There were 1506 incident UL cases diagnosed by ultrasound or surgery. UL incidence was higher among women who reported child abuse, particularly sexual abuse. Relative to no abuse across the life span, RRs were 1.16 (95% CI, 1.02−1.33) for physical abuse only, 1.34 (95% CI, 1.09−1.66) for sexual abuse only, and 1.17 (95% CI, 0.99−1.39) for both physical and sexual abuse in childhood. RRs for 1-3 and 4 or more incidents of child sexual abuse were 1.29 (95% CI, 1.04−1.61) and 1.41 (95% CI, 1.07−1.85), respectively, whereas the RRs for low, intermediate, and high frequencies of child physical abuse were 1.19, 1.04, and 1.23, respectively. The association was strongest for the highest category of child abuse severity (RR, 1.57; 95% CI, 1.19−2.07). No associations were found for teen or adult abuse.
In the present study, child sexual abuse was an independent risk factor for UL, supporting the hypothesis that childhood adversity increases UL risk.
Uterine leiomyomata (UL) are clinically recognized in 30% of reproductive-aged women and are the primary indication for hysterectomy in the United States.
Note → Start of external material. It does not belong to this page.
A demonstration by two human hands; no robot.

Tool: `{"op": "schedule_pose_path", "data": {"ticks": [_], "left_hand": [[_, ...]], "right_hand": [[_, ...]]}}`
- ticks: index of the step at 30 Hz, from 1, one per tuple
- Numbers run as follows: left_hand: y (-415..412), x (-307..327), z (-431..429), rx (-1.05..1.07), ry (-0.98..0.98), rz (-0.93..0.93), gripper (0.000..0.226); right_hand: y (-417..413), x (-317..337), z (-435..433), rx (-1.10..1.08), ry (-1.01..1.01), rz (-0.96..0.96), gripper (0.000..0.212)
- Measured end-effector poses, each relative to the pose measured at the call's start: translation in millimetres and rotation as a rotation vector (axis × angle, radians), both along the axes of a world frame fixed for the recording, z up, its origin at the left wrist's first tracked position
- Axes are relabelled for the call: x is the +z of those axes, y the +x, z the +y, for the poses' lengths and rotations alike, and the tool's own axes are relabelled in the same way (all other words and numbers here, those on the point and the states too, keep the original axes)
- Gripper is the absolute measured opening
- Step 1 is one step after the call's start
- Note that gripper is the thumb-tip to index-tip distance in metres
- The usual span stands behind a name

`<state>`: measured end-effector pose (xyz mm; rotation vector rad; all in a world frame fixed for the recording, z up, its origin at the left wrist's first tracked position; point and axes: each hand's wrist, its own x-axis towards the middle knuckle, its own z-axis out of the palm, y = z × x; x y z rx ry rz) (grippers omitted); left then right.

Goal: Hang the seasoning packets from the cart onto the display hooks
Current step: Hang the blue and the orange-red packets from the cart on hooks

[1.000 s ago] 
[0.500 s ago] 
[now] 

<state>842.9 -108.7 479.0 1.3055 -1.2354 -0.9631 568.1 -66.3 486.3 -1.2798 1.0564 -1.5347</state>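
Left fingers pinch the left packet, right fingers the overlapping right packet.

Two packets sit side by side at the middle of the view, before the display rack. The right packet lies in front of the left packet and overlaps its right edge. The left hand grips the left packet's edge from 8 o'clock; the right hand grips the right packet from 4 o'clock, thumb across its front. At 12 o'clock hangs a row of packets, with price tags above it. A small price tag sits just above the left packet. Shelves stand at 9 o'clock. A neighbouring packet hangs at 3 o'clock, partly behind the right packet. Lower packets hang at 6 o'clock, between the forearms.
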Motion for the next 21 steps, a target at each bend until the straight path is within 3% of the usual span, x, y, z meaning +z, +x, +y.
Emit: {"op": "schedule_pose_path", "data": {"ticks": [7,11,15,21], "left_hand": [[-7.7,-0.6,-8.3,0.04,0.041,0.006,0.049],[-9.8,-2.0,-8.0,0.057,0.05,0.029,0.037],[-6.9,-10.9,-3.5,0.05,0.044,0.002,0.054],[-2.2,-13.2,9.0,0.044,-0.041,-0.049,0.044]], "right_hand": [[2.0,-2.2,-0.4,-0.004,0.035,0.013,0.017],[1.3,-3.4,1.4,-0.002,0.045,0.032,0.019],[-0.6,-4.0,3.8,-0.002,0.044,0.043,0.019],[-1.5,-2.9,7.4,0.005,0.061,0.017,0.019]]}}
Black women have 2-3 times the UL incidence of white women, have earlier ages at diagnosis, and have more symptomatic disease at clinical presentation. Differences in the prevalence of known risk factors do not explain the health disparity. Although UL etiology is poorly understood, sex steroid hormones are thought to influence their development and growth.
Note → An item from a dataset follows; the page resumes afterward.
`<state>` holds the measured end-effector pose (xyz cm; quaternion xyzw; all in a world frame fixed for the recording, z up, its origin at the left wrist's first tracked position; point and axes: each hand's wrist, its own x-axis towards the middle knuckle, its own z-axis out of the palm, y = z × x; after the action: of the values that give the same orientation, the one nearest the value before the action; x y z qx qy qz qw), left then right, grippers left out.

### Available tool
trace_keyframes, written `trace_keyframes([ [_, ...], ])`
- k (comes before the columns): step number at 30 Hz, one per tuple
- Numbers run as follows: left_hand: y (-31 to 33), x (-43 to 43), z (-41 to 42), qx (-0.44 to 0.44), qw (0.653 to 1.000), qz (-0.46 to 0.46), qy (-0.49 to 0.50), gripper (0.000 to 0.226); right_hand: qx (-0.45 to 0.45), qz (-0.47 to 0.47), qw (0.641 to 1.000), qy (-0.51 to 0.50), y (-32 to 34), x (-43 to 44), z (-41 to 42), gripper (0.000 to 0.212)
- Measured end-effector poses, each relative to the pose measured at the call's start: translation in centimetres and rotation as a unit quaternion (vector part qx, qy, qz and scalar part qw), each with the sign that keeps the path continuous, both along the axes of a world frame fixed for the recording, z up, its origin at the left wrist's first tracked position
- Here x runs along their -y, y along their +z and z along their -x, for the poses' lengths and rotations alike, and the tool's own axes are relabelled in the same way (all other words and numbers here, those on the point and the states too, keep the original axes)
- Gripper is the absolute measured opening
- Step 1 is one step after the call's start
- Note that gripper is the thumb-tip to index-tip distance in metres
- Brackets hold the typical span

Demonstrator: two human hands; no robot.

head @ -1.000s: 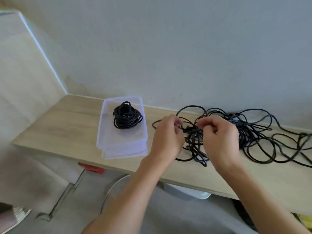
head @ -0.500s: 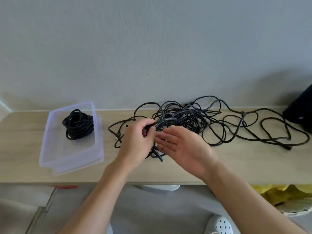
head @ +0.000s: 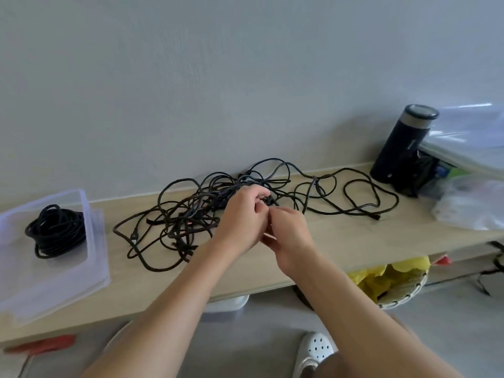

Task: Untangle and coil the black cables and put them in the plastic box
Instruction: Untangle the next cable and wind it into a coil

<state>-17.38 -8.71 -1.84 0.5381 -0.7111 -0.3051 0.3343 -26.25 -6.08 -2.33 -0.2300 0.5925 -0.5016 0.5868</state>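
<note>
A tangle of black cables (head: 191, 214) sprawls over the middle of the wooden table (head: 354, 241), and one loose strand loops right to a plug end (head: 376, 216). My left hand (head: 241, 218) hovers at the tangle's right side, its curled fingers pinching a strand there. Just right of it, touching, is my right hand (head: 290, 233); its fingers are blurred and I cannot tell whether they hold cable. At far left, the clear plastic box (head: 49, 282) holds one coiled black cable (head: 56, 233).
A dark flask (head: 403, 143) stands at the back right beside clear plastic bags (head: 469, 208) and a black item. Under the table edge sit a basket with yellow bags (head: 390, 276) and a white tub. A white shoe (head: 313, 350) is on the floor.
The view has swung right, so box and tangle sit further left. My right hand let go of the tangle, opened palm up, and has now turned over with fingers curled beside the left.
</note>
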Motion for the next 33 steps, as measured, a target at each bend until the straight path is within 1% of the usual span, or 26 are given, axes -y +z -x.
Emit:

Emerging epidemiologic research suggests that exposure to psychosocial stress influences UL risk. In a cross-sectional study, a positive association was found between UL prevalence and both the number of major life events and stress intensity. Previously, we reported a positive association between perceived racial discrimination and UL in the Black Women’s Health Study (BWHS), a prospective cohort study. UL incidence was positively associated with greater levels of “everyday” racism and lifetime occurrences of major discrimination, with weaker associations found among those with higher coping skills. A positive association between early-life abuse victimization and UL was found in the Nurses’ Health Study II. Results were attenuated among those reporting high childhood emotional support, which like our study, supports the hypothesis that increased social/emotional support may buffer the negative impact of stress on health.
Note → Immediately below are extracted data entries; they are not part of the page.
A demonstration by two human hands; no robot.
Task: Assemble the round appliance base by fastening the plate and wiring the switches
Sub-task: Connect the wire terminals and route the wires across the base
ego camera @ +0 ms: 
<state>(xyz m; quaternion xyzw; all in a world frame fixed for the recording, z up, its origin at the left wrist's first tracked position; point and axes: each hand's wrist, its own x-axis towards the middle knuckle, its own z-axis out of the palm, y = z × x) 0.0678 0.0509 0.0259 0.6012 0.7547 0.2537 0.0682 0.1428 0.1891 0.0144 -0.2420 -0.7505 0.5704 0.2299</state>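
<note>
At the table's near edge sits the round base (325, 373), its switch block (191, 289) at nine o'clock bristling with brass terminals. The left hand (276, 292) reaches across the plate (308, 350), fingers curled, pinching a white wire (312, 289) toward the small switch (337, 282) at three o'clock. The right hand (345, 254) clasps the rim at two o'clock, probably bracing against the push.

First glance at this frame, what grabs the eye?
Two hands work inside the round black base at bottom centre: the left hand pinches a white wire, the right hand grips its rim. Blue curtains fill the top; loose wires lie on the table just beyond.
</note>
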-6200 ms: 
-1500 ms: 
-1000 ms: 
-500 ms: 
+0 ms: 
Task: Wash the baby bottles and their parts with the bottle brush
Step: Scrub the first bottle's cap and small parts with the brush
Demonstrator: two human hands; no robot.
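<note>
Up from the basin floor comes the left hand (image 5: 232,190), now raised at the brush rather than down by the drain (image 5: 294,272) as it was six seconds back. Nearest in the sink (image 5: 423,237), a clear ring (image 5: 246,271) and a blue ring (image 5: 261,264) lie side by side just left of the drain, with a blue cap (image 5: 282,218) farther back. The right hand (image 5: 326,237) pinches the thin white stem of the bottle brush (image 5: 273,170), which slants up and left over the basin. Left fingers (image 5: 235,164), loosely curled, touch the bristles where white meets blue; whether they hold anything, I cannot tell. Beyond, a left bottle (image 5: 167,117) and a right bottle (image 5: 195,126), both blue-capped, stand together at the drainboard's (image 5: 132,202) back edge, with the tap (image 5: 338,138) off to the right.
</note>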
Severe stress in early life has been associated with altered regulation of the hypothalamic-pituitary-adrenal (HPA) axis and the autonomic stress response, which may persist into adulthood. Specifically, childhood sexual trauma and low social support have been linked to chronic HPA axis dysregulation. Stress can down-regulate the hypothalamic-pituitary support of ovarian hormones, but in some circumstances up-regulate adrenal progesterone. Studies of granulosa cell tissue culture also suggest that under certain conditions, ovarian steroid secretion increases rather than decreases. Various growth factors, cytokines, and matrix metalloproteinases involved in UL growth are up-regulated by stress hormones. Stress can also adversely affect health-related behaviors, leading to physical inactivity, heavy alcohol consumption, and poor diet, all of which can increase UL risk.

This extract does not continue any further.